28.02.2016 / Klima- und Energiepolitik / /

Im Ständerat: Motion „Trafostationen und andere elektrische Anlagen ausserhalb der Bauzone „“

In der Frühjahrssession wird SR Brigitte Häberli die Motion einreichen. Ich habe diese Motion mit Brigitte vorbereitet und mit Fachleuten und vielen Verantwortlichen bei örtlichen EW`s abgesprochen. Der Handlungsbedarf ist klar. Man kann nicht erneuerbare Energien fordern, dann aber die konkrete Umsetzung von Projekten verunmöglichen.

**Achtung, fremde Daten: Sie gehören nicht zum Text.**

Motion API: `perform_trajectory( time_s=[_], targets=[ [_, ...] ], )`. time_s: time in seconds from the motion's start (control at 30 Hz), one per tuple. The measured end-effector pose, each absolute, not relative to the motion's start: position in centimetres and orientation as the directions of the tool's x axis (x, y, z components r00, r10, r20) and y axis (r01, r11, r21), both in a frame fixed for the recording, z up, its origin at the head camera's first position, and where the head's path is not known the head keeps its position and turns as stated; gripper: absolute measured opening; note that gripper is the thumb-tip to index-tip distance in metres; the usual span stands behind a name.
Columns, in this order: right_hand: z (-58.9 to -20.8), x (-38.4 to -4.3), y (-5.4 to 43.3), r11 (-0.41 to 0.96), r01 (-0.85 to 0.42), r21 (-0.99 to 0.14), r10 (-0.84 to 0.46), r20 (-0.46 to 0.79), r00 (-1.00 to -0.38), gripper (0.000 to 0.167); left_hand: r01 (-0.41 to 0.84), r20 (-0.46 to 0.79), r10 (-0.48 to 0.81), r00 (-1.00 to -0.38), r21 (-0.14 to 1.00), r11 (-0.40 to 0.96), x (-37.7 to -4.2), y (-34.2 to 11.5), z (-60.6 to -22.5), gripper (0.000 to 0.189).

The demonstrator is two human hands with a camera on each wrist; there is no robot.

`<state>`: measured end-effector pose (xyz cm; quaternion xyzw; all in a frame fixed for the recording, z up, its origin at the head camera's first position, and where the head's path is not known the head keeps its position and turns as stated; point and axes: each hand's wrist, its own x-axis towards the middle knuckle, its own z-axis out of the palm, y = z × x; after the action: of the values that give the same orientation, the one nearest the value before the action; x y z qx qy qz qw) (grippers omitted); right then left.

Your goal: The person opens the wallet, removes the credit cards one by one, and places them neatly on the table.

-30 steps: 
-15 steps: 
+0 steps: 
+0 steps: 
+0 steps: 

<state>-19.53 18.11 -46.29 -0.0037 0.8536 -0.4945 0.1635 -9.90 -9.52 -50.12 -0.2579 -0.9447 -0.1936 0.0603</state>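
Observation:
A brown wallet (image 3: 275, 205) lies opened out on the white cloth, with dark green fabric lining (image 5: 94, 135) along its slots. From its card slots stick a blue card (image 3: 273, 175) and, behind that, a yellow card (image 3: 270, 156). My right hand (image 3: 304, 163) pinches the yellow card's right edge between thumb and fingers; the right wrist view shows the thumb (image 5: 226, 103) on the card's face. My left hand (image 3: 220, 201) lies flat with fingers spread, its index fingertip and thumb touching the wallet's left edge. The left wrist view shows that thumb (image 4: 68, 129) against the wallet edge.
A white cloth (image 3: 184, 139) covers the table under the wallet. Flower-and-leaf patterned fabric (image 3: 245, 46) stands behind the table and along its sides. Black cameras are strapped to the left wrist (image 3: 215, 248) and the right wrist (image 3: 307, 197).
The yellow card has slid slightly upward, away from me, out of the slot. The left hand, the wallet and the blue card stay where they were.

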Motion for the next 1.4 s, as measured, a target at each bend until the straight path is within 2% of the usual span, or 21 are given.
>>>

Der Bundesrat wird beauftragt, die Gesetzesänderungen vorzulegen, die notwendig sind, damit Trafostationen und andere elektrische Anlagen ausserhalb der Bauzone einfacher, schneller und möglichst kostengünstig erstellt oder den veränderten Anforderungen angepasst werden können.

 

Begründung:

Im Kanton Thurgau haben Regierung, Parlament und die Bevölkerung an der Urne die verstärkte Nutzung erneuerbarer Energien und damit den Wandel zu einer nachhaltigen Energieversorgung bereits 2011 bestätigt. Der im Gang befindliche Wandel von einer zentralen Energieversorgung mit Grosskraftwerken zu einer dezentralen Energieversorgung mit Kraftwerken jeder Grössenordnung und einem Energiefluss in beide Richtungen stellt neue Anforderungen an die Netze, an die Speicherkapazitäten sowie an die Steuerung von Produktion und Verbrauch, dies bestätigt ein umfassender Bericht über die Stromnetze im Kanton Thurgau. Die Aufnahmefähigkeit von dezentralen EEA in das örtliche Verteilnetz lässt sich demnach mit einfachen Massnahmen und gesamthaft gesehen ohne grössere Investitionen auf 15% bis 20% der Gesamtenergie erhöhen. In städtischen Verteilnetzen liegt dieser Anteil bei schätzungsweise 20% bis 30%. Weniger positiv sieht die Situation in ländlichen Gebieten aus. Hier sind auch mit Optimierungsmassnahmen Netzverstärkungen vielfach unumgänglich. Aber genau in den Gebieten ausserhalb der Bauzonen gibt es grosse Probleme und Verzögerungen im Bereich der Plangenehmigungen.

 

Für Trafostationen muss aufgrund der bundesrechtlichen Bestimmungen immer eine Plangenehmigung des Eidgenössischen Starkstrominspektorates (ESTI) eingeholt werden, eine zusätzliche Baubewilligung des Kantons oder der Gemeinde ist nicht nötig. Das ESTI holt jedoch eine Stellungnahme des Amtes für Raumentwicklung (ARE) des Bundes ein, wenn sich die Trafostation ausserhalb der Bauzone befindet. Ebenso werden Stellungnahmen des kantonalen ARE und der Gemeinde eingeholt. Das ARE des Bundes hat auf diesem Weg schon mehrfach den Bau von Trafostationen verhindert, verzögert oder verkompliziert, obwohl das kantonale ARE und die Gemeinde eine positive Stellungnahme abgegeben hatten. Verzögerungen ergeben sich auch dadurch, weil das ESTI offensichtlich die Plangenehmigungen nicht nach dem Baugesetz, sondern nach dem Verwaltungsverfahrensgesetz behandelt.